Expérimentations fondamentales en combustion aérobie Combustion assistée par plasma (avec le département DMPH)
Principe
La combustion assistée par plasma a pour but d'élargir les domaines de stabilité de la combustion, la rendre plus efficace, moins polluante dans des conditions habituellement peu propices (écoulement d'air rapide et froid, à faible pression, prémélange pauvre en carburant…). Lors de l'application d'une décharge plasma à une flamme, un champ électrique intense ionise le milieu, crée des électrons fortement énergétiques et conduit, par un processus complexe d'échange d'énergie par collisions entre particules et molécules, à la production d'espèces réactives tels que des radicaux permettant d'assister la combustion. Le principal avantage de ce type de décharge est sa faible consommation énergétique (quelques watts) comparée à la puissance calorifique fournie par la flamme (quelques kilowatts).
Expérience
Un brûleur de laboratoire, muni d'électrodes intégrées dans l'injecteur de combustible, permet de stabiliser une flamme de diffusion turbulente air-méthane. Le plasma froid (ou hors-équilibre thermodynamique) appliqué au jet de combustible est qualifié de Décharge à Barrière Diélectrique (DBD). L’utilisation d’un injecteur conçu dans un matériau diélectrique (isolant) permet en effet l’application d’une tension alternative jusqu’à une vingtaine de kilovolts crête à crête tout en évitant le passage à un régime d’arc électrique (plasma thermique, fort consommateur d’énergie).

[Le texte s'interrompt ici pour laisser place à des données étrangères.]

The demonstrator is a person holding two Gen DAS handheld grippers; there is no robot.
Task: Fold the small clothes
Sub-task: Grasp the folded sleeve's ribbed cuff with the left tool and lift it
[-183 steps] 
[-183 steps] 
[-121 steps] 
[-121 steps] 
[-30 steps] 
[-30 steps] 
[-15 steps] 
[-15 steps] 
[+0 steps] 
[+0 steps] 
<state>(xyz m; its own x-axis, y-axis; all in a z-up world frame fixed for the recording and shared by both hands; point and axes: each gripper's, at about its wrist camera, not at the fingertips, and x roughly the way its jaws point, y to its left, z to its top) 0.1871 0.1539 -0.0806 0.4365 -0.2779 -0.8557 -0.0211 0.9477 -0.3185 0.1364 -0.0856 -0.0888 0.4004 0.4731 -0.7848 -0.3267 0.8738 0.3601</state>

Le montage de l'expérience
Le brûleur utilisé pour l'expérience de stabilisation
de la flamme par un plasma froid
En présence de la décharge, un changement de structure de la flamme, patiellement prémélangée, détachée du nez du brûleur se produit : celle-ci a tendance à revenir au régime de diffusion à l'aspect émissif et la distance de détachement est notablement diminuée. Pour de fortes tensions appliquées, on constate le quasi-rattachement d’une la flamme qui, sans assistance plasma, est proche du soufflage (voir photos).
Effet de la décharge sur la flamme (vitesse du méthane 33 m/s)
A gauche : sans décharge ; à droite : avec décharge (21 kV crète à crète) Vidéo - format Shock Wave
De manière plus générale, on peut constater que pour une flamme décollée donnée, le détachement de la flamme est d’autant plus réduit que la tension appliquée est importante.